France to ban use of ‘meaty language’ for vegetarian foods

It has been revealed by the government of France that it is working on a new law that will outlaw the use of “meaty” terminology such as “steak,” “grill,” and “spare ribs” when referring to foods that are vegetarian or derived from plants. Examples of this vocabulary include “steak,” “grill,” and “spare ribs.”

The Canadian Minister of Agriculture, Marc Fesneau, issued a statement on Monday in which he referred to the organization’s most recent decree as “an issue of transparency and honesty responding to the legitimate expectations of consumers and producers.”


Farmers and businesses involved in the supply chain for meat in France have maintained for a long time that language such as “plant-based burger” and “vegan sausage” misleads customers and should be avoided as much as possible. This argument dates back to the 1980s.


On the other hand, the highest administrative court in the country invalidated a decision from 2022 that safeguarded such expressions. The decree was intended to safeguard them.

Even though this court, the council of state, has asked for guidance from European court of justice (ECJ) before pronouncing its final decision, the agriculture ministry claims that it has already drafted a new language order taking into consideration the concerns made by the judges. This is despite the fact that the council of state has requested guidance from the ECJ before rendering its final ruling.


The new proposal for a legislation makes it illegal to refer to protein-based goods using a list of 21 terms commonly associated with meat. These titles include “steak,” “escalope,” “spare ribs,” and “ham,” in addition to “butcher.” The ban is only enforced against products that are produced and sold within the borders of France.


However, over 120 names that are typically associated with meat, such as “cooked ham,” “poultry,” “sausage,” or “bacon,” will still be allowed as long as the items do not exceed a defined amount of plant proteins, with percentages ranging from 0.5% to 6%. Examples of these names include “cooked ham,” “poultry,” “sausage,” or “bacon.” The ingredient list of the product contains this information regarding the percentages of plant-based proteins.


The directive has been submitted to the European Commission so that it can be evaluated in light of the numerous requirements imposed by the Commission with respect to the labeling of foods.

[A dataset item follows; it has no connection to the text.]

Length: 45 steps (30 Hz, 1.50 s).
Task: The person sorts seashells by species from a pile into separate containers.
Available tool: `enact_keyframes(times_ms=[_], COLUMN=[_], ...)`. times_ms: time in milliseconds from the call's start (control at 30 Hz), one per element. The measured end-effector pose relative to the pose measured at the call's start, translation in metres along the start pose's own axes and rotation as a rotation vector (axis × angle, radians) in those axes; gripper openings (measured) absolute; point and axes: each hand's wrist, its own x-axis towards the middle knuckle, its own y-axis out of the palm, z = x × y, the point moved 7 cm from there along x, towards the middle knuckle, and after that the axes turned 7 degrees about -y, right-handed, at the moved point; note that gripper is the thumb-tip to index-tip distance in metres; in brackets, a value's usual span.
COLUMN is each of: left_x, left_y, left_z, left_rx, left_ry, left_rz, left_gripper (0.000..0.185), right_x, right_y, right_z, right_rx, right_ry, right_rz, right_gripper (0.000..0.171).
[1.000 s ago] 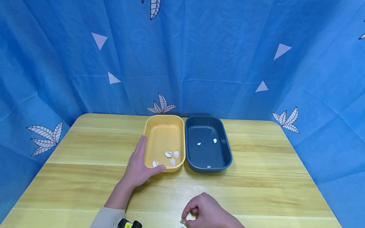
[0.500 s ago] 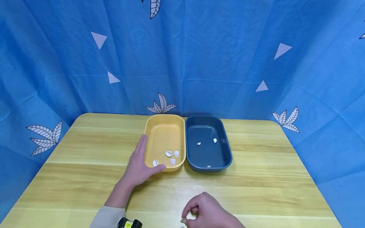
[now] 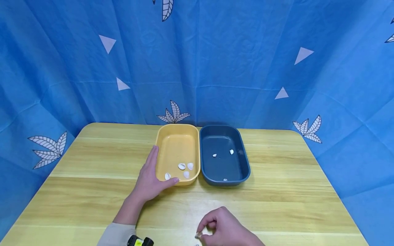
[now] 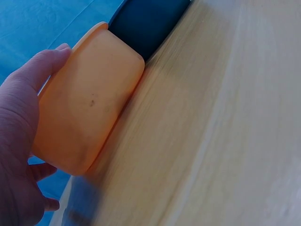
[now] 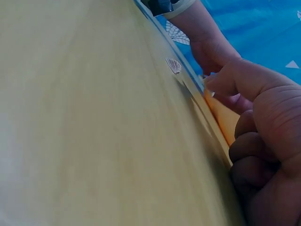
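Observation:
My left hand (image 3: 150,179) rests against the near left corner of the yellow plastic bin (image 3: 176,145). Its straight fingers lie along the left side, and the thumb reaches over the front rim. Several white seashells (image 3: 182,166) lie toward the bin's near end. Close to the table's front, my right hand (image 3: 224,227) pinches a small seashell (image 3: 198,235) between thumb and index finger, the other fingers curled in. Just below it another seashell (image 3: 197,245) shows at the frame's bottom edge; the right wrist view has a ribbed seashell (image 5: 174,65) on the wood.
A dark blue bin (image 3: 224,160) stands against the yellow one's right side, with a few small shells (image 3: 232,151) inside. Both are on a wooden table (image 3: 286,191). A blue patterned curtain (image 3: 234,61) hangs behind the table and along its sides.
The right hand and the pinched seashell have shifted very slightly. The left hand, both bins and the shells in them stay where they were.

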Motion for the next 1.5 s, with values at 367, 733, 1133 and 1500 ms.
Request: enact_keyframes(times_ms=[367, 733, 1133, 1500], left_x=[0.0, 0.0, -0.001, 0.0], left_y=[0.0, 0.0, 0.001, 0.002], left_z=[0.001, 0.001, 0.004, 0.005], left_rx=[-0.01, -0.018, -0.029, -0.03], left_ry=[0.007, 0.007, -0.003, 0.016], left_rz=[0.0, -0.002, -0.011, -0.018], left_gripper=[0.129, 0.127, 0.127, 0.127], right_x=[0.001, 0.008, 0.023, 0.045], right_y=[-0.03, -0.086, -0.158, -0.201], right_z=[0.016, 0.056, 0.078, 0.046], right_rx=[-0.015, -0.123, -0.187, -0.155], right_ry=[-0.118, -0.282, -0.243, -0.055], right_rz=[-0.082, -0.227, -0.468, -0.553], right_gripper=[0.02, 0.031, 0.023, 0.015])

According to Guillaume Hannotin, a lawyer for the organization Proteines France, which represents producers of vegan and vegetarian alternatives, the term “plant-based steak” has been in use for more than 40 years. Proteines France is an organization that represents manufacturers of vegan and vegetarian alternatives.


According to him, France’s new order continues to contradict EU legislation on labeling for products that, in contrast to milk, do not have a particular legal definition and can be referred to by names that are in general usage. He made this claim by stating that France’s new order violates EU rules on labeling for products.


After the order has been issued, there will be a waiting period of three months before it goes into effect, giving companies ample opportunity to make necessary modifications to their labeling. In addition, it permits manufacturers to sell any product stocks that had been labelled previous to the law’s entry into force, as long as they do so no later than one year after the law’s publication. This provision applies only if the sale occurs no later than one year following the publication of the law.